Results were achieved with an elevation-dependent mass balance model with separate linear mass-balance gradients for the accumulation and ablation areas, respectively. The ELAs obtained reveal regional and local spatial patterns that show clear correlations with climatic and topographic parameters. Regions with simulated depressed ELAs clearly match regions with increased precipitation. For north-facing glaciers, we obtain ELA values that are up to 500 m lower than for their south-facing neighbours. For correcting this effect of solar radiation, we propose a new approach by directly correcting the ELA by a factor based on the sun ray incidence angle at midsummer and midday. Nevertheless, the complex interplay between regional climate variables and local topographic factors warrants further investigation and highlights the challenge of modelling glaciers over entire mountain regions with a single-parameter configuration. Our new LIA ELA data provide valuable insights for future palaeo-glaciological studies. Furthermore, the modelling of glaciers constrained by geologically reconstructed palaeo-glacier lengths, as applied in this study, represents an improved and efficient method for reconstructing glacier surfaces of entire mountain regions that is fully consistent with the principles of glacier physics.

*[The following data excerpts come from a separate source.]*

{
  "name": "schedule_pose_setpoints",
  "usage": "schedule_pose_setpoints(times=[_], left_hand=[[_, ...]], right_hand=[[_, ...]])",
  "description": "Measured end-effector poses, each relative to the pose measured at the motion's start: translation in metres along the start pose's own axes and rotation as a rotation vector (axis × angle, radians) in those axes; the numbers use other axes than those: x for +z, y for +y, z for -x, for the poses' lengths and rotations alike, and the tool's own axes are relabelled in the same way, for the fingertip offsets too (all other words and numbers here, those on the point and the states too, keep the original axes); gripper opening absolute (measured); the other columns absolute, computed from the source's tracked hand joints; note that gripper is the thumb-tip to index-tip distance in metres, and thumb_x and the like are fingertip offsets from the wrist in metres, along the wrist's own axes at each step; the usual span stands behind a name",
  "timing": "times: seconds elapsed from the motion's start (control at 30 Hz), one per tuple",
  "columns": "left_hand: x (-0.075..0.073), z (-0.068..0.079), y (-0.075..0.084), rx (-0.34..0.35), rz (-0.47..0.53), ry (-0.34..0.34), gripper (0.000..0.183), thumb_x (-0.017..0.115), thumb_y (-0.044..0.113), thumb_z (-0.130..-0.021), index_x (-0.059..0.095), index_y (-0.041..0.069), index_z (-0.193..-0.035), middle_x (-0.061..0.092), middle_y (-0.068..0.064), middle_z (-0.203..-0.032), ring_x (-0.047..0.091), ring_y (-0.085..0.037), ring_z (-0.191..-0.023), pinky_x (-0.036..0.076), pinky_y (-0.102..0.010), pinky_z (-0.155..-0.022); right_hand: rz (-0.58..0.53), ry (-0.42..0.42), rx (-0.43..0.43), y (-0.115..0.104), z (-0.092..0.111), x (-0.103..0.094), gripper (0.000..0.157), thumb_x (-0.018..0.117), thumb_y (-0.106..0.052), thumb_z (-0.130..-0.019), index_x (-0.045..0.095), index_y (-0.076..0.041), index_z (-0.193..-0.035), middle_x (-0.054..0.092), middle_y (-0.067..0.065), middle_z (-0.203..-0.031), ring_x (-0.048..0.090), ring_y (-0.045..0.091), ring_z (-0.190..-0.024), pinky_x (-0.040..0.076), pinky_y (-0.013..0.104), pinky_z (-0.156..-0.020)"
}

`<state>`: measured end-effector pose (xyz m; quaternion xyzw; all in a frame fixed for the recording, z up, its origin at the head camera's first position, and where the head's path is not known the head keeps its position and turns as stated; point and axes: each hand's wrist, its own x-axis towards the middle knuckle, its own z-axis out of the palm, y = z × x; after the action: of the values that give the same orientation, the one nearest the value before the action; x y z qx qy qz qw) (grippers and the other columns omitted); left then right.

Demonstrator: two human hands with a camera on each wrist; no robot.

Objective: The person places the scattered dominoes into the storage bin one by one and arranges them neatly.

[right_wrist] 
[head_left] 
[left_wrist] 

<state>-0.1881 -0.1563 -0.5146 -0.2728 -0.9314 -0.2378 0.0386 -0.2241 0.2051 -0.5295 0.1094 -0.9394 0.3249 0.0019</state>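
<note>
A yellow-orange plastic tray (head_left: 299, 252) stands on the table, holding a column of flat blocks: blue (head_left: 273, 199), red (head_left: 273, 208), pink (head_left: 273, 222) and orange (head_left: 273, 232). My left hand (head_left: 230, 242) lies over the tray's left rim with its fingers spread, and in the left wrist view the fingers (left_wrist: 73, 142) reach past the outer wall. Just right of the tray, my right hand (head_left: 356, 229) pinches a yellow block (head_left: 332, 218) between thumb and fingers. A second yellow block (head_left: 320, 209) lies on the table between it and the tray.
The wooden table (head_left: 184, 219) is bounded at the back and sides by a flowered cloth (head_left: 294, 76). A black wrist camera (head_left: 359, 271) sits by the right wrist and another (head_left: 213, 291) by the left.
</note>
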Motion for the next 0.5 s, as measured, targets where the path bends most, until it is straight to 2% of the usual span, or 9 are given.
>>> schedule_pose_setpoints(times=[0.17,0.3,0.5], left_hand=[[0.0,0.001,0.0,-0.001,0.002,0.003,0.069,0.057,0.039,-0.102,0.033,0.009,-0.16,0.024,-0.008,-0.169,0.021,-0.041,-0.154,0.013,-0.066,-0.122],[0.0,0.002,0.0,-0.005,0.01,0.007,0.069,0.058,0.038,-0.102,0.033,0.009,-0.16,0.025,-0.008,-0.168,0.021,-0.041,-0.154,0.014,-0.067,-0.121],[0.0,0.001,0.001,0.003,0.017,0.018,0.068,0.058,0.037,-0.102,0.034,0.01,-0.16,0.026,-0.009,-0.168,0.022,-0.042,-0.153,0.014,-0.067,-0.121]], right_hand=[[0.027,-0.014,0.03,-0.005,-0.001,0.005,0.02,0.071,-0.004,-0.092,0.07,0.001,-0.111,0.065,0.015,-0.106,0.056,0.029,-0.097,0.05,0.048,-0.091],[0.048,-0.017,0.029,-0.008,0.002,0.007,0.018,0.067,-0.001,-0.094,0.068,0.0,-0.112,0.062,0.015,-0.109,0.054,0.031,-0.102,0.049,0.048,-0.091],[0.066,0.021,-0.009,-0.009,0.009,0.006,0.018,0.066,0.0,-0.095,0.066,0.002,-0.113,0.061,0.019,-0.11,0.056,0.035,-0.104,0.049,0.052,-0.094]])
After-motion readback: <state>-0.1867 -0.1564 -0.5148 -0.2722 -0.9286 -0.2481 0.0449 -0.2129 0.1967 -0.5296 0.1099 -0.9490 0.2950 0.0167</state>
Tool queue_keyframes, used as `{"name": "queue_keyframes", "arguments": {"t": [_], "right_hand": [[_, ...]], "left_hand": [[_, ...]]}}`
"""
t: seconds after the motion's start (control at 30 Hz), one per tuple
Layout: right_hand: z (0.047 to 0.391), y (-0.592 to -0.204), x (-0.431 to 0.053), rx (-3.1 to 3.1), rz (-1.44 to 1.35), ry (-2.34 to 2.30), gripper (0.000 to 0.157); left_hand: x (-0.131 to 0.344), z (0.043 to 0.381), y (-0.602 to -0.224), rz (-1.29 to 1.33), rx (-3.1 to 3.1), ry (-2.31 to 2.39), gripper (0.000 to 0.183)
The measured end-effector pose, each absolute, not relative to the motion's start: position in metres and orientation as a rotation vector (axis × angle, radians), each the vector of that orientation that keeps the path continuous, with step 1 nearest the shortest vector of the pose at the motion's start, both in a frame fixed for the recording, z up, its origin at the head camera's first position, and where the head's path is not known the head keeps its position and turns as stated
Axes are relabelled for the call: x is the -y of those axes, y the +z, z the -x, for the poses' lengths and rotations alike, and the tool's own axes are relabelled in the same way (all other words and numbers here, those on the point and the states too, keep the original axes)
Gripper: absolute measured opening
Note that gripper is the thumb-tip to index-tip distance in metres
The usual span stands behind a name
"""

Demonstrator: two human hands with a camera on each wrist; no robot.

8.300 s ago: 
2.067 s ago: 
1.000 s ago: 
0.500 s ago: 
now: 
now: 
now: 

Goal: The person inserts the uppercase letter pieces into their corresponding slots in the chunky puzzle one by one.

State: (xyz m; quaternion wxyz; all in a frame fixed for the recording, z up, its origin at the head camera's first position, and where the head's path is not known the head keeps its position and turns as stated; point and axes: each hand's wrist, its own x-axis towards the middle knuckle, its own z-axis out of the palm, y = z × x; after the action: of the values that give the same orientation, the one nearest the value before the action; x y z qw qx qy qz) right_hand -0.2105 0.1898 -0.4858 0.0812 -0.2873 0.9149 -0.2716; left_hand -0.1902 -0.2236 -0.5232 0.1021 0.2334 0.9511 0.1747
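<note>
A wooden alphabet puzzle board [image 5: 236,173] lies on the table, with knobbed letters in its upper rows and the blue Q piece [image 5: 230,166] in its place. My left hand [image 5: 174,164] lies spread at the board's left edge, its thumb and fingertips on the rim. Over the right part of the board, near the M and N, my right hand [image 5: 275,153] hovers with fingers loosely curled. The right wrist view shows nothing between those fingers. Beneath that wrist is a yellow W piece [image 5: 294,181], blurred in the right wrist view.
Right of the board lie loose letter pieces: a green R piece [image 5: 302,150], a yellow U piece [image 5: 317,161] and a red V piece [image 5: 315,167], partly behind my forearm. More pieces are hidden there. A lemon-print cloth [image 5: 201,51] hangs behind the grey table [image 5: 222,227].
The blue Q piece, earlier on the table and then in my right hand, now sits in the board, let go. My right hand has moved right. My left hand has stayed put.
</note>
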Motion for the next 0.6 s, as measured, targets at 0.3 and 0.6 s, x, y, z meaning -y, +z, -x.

While we apply a strong reasoning for including climatic as well as topographic variables in surface mass-balance modelling, the applied model set-up has revealed challenges in explaining all observed spatial patterns in the ELA reconstruction results. Uncertainties exist due to poorly resolved climate parameters as well as general constraints of our approach, such as spatially non-variant model parameters. Simultaneous 3D modelling of all Alpine glaciers to their empirically reconstructed LIA maximum extent, driven by the same transient climate forcing, remains a goal for future studies. To achieve this, a dynamic, transient modelling approach would be required. This approach would involve a glacier-specific and highly detailed transient mass balance forcing including a spin-up, beginning several hundred years before the LIA. In this context, it is important to note that the outlines themselves do not represent a single, simultaneous maximum position for all glaciers (Reinthaler and Paul, 2025). Glaciers in different regions did not always reach their most advanced positions at the same time, and they re-advanced at different periods during the LIA (Holzhauser et al., 2005; Nicolussi et al., 2022).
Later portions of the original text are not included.